Content starts
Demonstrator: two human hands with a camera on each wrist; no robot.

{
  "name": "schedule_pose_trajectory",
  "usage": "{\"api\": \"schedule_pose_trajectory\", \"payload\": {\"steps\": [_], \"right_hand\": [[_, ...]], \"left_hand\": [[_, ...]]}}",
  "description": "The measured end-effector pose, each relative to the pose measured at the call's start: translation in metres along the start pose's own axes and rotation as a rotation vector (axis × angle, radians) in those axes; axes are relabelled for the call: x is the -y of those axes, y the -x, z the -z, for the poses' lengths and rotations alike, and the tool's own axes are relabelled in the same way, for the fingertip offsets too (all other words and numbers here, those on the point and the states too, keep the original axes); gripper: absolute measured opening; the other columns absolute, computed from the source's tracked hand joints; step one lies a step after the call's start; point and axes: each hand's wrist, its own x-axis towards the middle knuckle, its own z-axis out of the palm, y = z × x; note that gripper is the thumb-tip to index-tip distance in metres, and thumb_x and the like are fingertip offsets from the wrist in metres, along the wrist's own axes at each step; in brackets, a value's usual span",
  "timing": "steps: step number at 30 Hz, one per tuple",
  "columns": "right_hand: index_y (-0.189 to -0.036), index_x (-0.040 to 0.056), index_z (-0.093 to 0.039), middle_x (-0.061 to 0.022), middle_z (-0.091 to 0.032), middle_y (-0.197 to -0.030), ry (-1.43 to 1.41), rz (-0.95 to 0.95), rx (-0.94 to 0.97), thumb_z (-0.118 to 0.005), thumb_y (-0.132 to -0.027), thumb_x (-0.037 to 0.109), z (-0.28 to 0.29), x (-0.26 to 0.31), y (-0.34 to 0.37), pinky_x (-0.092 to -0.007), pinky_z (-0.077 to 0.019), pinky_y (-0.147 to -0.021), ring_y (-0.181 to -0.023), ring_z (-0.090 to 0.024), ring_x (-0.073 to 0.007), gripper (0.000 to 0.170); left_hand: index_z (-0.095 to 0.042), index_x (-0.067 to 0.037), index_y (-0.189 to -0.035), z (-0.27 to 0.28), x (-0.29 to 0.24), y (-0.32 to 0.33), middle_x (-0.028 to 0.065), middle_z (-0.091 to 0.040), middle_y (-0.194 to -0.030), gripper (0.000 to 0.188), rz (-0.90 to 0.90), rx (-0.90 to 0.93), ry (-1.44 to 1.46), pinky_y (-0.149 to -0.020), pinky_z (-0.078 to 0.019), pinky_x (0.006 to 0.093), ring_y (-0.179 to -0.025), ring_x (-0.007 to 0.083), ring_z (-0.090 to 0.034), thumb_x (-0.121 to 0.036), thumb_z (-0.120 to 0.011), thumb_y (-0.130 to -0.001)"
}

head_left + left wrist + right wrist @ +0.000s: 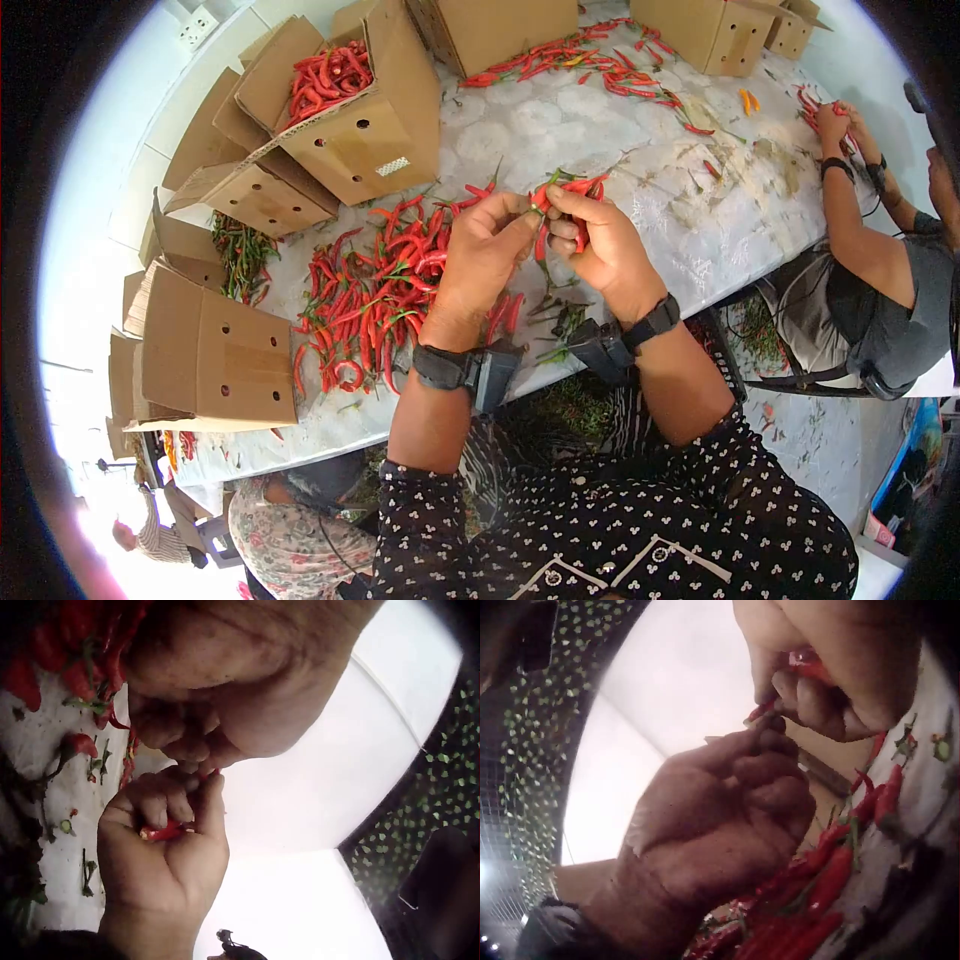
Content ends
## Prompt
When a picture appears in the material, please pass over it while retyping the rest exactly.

## Task response
Demonstrator: two human hands with a camera on each wrist; no robot.

{
  "name": "schedule_pose_trajectory",
  "usage": "{\"api\": \"schedule_pose_trajectory\", \"payload\": {\"steps\": [_], \"right_hand\": [[_, ...]], \"left_hand\": [[_, ...]]}}",
  "description": "The measured end-effector pose, each relative to the pose measured at the call's start: translation in metres along the start pose's own axes and rotation as a rotation vector (axis × angle, radians) in those axes; axes are relabelled for the call: x is the -y of those axes, y the -x, z the -z, for the poses' lengths and rotations alike, and the tool's own axes are relabelled in the same way, for the fingertip offsets too (all other words and numbers here, those on the point and the states too, keep the original axes); gripper: absolute measured opening; the other columns absolute, computed from the source's tracked hand joints; step one lies a step after the call's start; point and axes: each hand's wrist, its own x-axis towards the middle knuckle, its own z-axis out of the palm, y = z × x; note that gripper is the thumb-tip to index-tip distance in metres, and thumb_x and the like are fingertip offsets from the wrist in metres, along the wrist's own axes at each step; in brackets, a value's usual span",
  "timing": "steps: step number at 30 Hz, one per tuple",
  "columns": "right_hand: index_y (-0.189 to -0.036), index_x (-0.040 to 0.056), index_z (-0.093 to 0.039), middle_x (-0.061 to 0.022), middle_z (-0.091 to 0.032), middle_y (-0.197 to -0.030), ry (-1.43 to 1.41), rz (-0.95 to 0.95), rx (-0.94 to 0.97), thumb_z (-0.118 to 0.005), thumb_y (-0.132 to -0.027), thumb_x (-0.037 to 0.109), z (-0.28 to 0.29), x (-0.26 to 0.31), y (-0.34 to 0.37), pinky_x (-0.092 to -0.007), pinky_z (-0.077 to 0.019), pinky_y (-0.147 to -0.021), ring_y (-0.181 to -0.023), ring_z (-0.090 to 0.024), ring_x (-0.073 to 0.007), gripper (0.000 to 0.170); left_hand: index_z (-0.095 to 0.042), index_x (-0.067 to 0.037), index_y (-0.189 to -0.035), z (-0.27 to 0.28), x (-0.29 to 0.24), y (-0.32 to 0.33), middle_x (-0.028 to 0.065), middle_z (-0.091 to 0.040), middle_y (-0.194 to -0.030), gripper (0.000 to 0.188), rz (-0.90 to 0.90), rx (-0.90 to 0.93), ry (-1.44 to 1.46), pinky_y (-0.149 to -0.020), pinky_z (-0.078 to 0.019), pinky_x (0.006 to 0.093), ring_y (-0.179 to -0.025), ring_x (-0.007 to 0.083), ring_z (-0.090 to 0.034), thumb_x (-0.121 to 0.036), thumb_z (-0.120 to 0.011), thumb_y (-0.130 to -0.001)"
}

head_left + left wrist + right wrist @ +0.000s: 

The answer contains nothing further.